Task details
Only the number is needed: count the lines below that hold the string "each".

Data
------------------------------------------------------------------------

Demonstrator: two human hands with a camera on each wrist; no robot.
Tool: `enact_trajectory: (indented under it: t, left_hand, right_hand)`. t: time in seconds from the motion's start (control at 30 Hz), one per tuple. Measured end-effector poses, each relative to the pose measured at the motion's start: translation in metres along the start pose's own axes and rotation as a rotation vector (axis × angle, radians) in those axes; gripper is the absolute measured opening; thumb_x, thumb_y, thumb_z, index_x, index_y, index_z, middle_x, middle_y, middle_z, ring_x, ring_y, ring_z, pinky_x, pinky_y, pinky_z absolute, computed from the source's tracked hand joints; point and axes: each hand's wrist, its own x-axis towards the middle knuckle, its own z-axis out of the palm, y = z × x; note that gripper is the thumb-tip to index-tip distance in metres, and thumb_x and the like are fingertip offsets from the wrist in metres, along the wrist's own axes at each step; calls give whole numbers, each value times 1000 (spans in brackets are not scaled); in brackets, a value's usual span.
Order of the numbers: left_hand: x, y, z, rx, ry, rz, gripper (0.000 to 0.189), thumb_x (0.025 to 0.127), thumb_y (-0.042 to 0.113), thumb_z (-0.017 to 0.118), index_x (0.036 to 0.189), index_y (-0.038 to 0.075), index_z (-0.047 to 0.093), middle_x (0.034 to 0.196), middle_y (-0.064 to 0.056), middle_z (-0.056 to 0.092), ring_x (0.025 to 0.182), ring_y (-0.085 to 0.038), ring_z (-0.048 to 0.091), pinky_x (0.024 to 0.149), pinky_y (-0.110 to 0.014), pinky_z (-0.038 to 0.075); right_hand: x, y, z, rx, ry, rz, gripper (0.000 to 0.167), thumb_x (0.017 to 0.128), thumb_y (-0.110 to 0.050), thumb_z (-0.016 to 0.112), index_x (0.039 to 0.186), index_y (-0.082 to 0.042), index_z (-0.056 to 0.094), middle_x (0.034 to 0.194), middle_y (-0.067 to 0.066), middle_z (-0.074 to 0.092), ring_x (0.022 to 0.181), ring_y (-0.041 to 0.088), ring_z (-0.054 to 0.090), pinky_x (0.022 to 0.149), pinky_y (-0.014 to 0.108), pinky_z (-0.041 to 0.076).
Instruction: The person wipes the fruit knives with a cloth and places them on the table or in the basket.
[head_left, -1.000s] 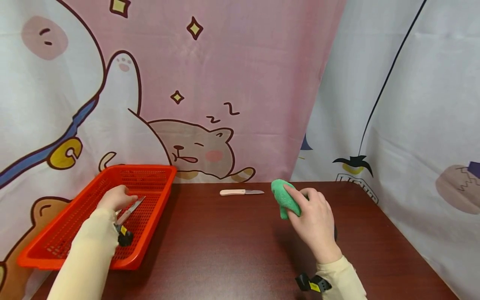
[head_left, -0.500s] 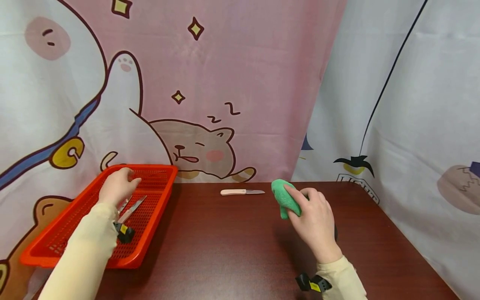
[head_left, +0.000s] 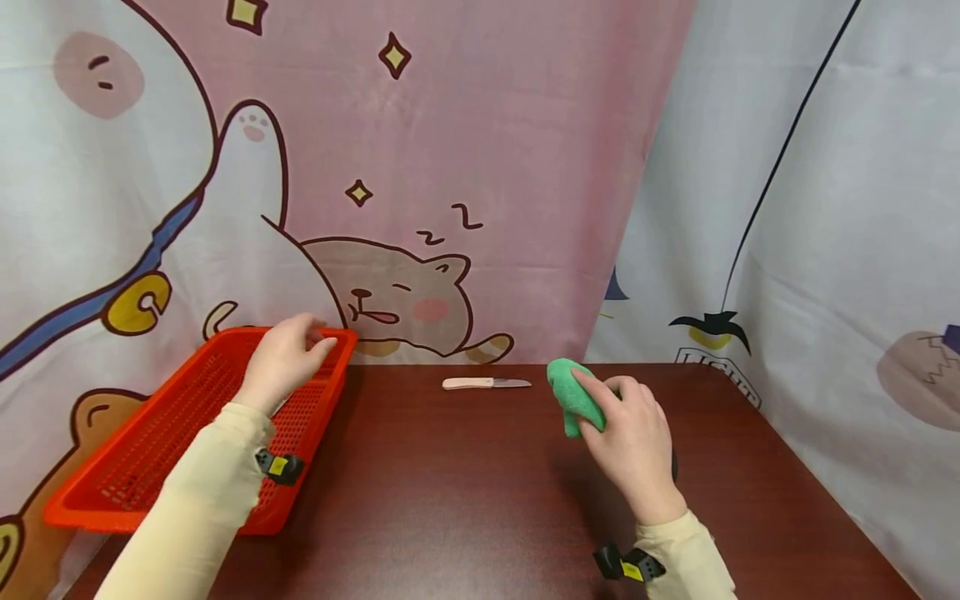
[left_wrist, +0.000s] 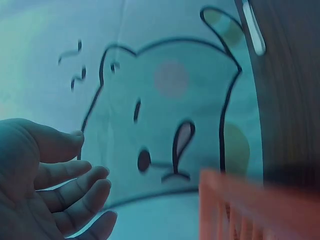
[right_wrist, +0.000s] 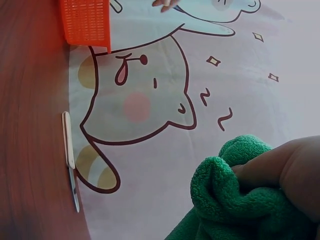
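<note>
My left hand is raised over the far part of the red plastic basket, fingers loosely bent with nothing between them. A sliver of a knife in the basket shows beside the left wrist; the rest is hidden. On the right, my right hand grips a bunched green cloth above the table. The right wrist view shows the cloth folded around the thumb. A small knife with a pale handle lies near the table's back edge, between the two hands, blade pointing right.
The dark brown table ends at the back against a curtain printed with cartoon animals. Another curtain side borders it on the right. The basket's raised rim stands at the left. Small cameras are strapped to both wrists.
My left hand has risen out of the basket and shifted right and away, leaving the knives inside it. The right hand with the green cloth has stayed almost still.
</note>
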Motion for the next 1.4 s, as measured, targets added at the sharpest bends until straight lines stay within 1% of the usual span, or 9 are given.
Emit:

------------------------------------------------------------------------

Exercise solution
2